- _GIVEN ENTRIES_:

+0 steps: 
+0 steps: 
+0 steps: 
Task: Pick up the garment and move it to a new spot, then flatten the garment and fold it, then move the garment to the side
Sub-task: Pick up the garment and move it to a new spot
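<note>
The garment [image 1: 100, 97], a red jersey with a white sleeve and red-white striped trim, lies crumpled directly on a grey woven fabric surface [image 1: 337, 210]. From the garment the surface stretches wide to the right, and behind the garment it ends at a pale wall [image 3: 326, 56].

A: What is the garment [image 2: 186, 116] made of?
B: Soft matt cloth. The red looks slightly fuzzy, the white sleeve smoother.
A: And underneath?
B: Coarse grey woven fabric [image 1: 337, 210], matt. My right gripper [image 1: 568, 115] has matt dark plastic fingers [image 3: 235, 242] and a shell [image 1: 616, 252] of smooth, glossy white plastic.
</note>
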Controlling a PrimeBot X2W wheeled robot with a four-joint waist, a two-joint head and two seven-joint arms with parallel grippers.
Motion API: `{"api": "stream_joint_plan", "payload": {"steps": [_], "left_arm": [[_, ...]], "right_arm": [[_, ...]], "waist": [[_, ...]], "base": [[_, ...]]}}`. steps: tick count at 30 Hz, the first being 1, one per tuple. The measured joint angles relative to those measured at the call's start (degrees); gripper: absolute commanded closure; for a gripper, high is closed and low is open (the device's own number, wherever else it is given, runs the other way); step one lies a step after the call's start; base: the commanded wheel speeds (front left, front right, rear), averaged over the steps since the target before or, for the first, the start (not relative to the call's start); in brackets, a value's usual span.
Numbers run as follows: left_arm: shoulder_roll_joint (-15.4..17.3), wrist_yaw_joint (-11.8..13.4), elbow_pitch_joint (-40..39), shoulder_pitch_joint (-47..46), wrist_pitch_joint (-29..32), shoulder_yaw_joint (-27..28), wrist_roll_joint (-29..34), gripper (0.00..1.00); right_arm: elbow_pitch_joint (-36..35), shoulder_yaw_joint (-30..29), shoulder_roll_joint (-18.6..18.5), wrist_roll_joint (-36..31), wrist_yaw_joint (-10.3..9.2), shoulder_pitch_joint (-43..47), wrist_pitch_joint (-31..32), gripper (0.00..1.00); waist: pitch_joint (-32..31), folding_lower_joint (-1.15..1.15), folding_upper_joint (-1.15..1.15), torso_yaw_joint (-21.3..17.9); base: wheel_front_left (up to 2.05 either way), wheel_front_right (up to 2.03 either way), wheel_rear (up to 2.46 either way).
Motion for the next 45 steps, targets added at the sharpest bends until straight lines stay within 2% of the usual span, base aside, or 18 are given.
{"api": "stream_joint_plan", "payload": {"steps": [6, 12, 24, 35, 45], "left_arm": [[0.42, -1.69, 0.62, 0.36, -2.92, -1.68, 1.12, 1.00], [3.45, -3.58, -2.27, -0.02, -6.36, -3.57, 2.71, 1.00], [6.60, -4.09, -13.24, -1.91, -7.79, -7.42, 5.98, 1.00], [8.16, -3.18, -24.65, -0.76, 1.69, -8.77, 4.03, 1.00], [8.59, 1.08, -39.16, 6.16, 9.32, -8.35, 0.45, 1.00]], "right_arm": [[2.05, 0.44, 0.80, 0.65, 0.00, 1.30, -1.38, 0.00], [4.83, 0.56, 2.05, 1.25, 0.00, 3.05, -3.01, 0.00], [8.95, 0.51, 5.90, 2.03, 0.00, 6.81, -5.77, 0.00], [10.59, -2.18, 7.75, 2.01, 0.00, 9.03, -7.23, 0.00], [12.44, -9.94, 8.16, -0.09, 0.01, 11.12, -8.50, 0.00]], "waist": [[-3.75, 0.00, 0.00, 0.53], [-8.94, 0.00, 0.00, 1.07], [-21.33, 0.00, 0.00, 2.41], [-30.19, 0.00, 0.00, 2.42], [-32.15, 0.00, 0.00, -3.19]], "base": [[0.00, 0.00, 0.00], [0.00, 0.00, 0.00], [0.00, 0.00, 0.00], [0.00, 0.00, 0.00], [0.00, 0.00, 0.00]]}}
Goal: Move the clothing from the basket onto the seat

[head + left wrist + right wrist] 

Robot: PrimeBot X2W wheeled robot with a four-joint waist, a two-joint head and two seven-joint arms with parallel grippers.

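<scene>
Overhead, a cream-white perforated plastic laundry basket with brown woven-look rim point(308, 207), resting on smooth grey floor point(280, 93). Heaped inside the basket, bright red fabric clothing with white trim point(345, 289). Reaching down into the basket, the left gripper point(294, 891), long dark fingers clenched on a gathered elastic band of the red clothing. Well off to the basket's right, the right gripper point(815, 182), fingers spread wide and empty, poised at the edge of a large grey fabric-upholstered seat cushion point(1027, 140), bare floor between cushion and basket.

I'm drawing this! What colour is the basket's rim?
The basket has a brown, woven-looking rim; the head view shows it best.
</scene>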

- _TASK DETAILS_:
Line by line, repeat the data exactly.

- _RESPONSE AREA_:
+0 steps: 
+0 steps: 
+0 steps: 
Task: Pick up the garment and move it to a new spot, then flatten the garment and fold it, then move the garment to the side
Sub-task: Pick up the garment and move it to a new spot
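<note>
The garment [image 1: 100, 97], a red jersey with a white sleeve and red-white striped trim, lies crumpled directly on a grey woven fabric surface [image 1: 337, 210]. From the garment the surface stretches wide to the right, and behind the garment it ends at a pale wall [image 3: 326, 56].

A: What is the garment [image 2: 186, 116] made of?
B: Soft matt cloth. The red looks slightly fuzzy, the white sleeve smoother.
A: And underneath?
B: Coarse grey woven fabric [image 1: 337, 210], matt. My right gripper [image 1: 568, 115] has matt dark plastic fingers [image 3: 235, 242] and a shell [image 1: 616, 252] of smooth, glossy white plastic.
</note>
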Controlling a PrimeBot X2W wheeled robot with a four-joint waist, a two-joint head and two seven-joint arms with parallel grippers.
Motion API: `{"api": "stream_joint_plan", "payload": {"steps": [_], "left_arm": [[_, ...]], "right_arm": [[_, ...]], "waist": [[_, ...]], "base": [[_, ...]]}}`. steps: tick count at 30 Hz, the first being 1, one per tuple. The measured joint angles relative to those measured at the call's start (degrees); gripper: absolute commanded closure; for a gripper, high is closed and low is open (the device's own number, wherever else it is given, runs the other way); step one lies a step after the call's start; base: the commanded wheel speeds (front left, front right, rear), averaged over the steps since the target before or, for the first, the start (not relative to the call's start); in brackets, a value's usual span.
Numbers run as follows: left_arm: shoulder_roll_joint (-15.4..17.3), wrist_yaw_joint (-11.8..13.4), elbow_pitch_joint (-40..39), shoulder_pitch_joint (-47..46), wrist_pitch_joint (-29..32), shoulder_yaw_joint (-27..28), wrist_roll_joint (-29..34), gripper (0.00..1.00); right_arm: elbow_pitch_joint (-36..35), shoulder_yaw_joint (-30..29), shoulder_roll_joint (-18.6..18.5), wrist_roll_joint (-36..31), wrist_yaw_joint (-10.3..9.2), shoulder_pitch_joint (-43..47), wrist_pitch_joint (-31..32), gripper (0.00..1.00); waist: pitch_joint (-32..31), folding_lower_joint (-1.15..1.15), folding_upper_joint (-1.15..1.15), torso_yaw_joint (-21.3..17.9); base: wheel_front_left (up to 2.05 either way), wheel_front_right (up to 2.03 either way), wheel_rear (up to 2.46 either way).
Motion for the next 45 steps, targets added at the sharpest bends until straight lines stay within 2% of the usual span, base aside, or 18 are given.
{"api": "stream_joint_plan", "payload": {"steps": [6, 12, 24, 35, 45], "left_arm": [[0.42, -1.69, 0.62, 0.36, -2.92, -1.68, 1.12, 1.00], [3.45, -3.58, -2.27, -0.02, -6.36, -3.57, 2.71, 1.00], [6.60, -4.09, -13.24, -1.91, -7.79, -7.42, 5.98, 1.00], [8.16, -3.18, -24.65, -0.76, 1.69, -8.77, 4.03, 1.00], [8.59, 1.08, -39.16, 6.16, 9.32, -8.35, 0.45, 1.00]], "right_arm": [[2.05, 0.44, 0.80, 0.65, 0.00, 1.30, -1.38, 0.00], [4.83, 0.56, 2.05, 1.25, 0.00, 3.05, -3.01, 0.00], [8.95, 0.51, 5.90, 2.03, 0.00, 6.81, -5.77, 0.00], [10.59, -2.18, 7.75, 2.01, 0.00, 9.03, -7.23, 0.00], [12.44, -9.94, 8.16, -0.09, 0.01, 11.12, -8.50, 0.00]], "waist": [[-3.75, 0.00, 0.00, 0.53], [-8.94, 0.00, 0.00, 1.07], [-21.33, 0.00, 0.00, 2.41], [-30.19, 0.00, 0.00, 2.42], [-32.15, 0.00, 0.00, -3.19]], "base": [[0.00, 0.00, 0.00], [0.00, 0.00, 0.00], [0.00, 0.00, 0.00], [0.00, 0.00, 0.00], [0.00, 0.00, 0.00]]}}
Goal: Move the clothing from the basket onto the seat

[head + left wrist + right wrist] 

Robot: PrimeBot X2W wheeled robot with a four-joint waist, a two-joint head and two seven-joint arms with parallel grippers.

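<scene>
Overhead, a cream-white perforated plastic laundry basket with brown woven-look rim point(308, 207), resting on smooth grey floor point(280, 93). Heaped inside the basket, bright red fabric clothing with white trim point(345, 289). Reaching down into the basket, the left gripper point(294, 891), long dark fingers clenched on a gathered elastic band of the red clothing. Well off to the basket's right, the right gripper point(815, 182), fingers spread wide and empty, poised at the edge of a large grey fabric-upholstered seat cushion point(1027, 140), bare floor between cushion and basket.

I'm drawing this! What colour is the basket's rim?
The basket has a brown, woven-looking rim; the head view shows it best.
</scene>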

Work on the exercise is complete.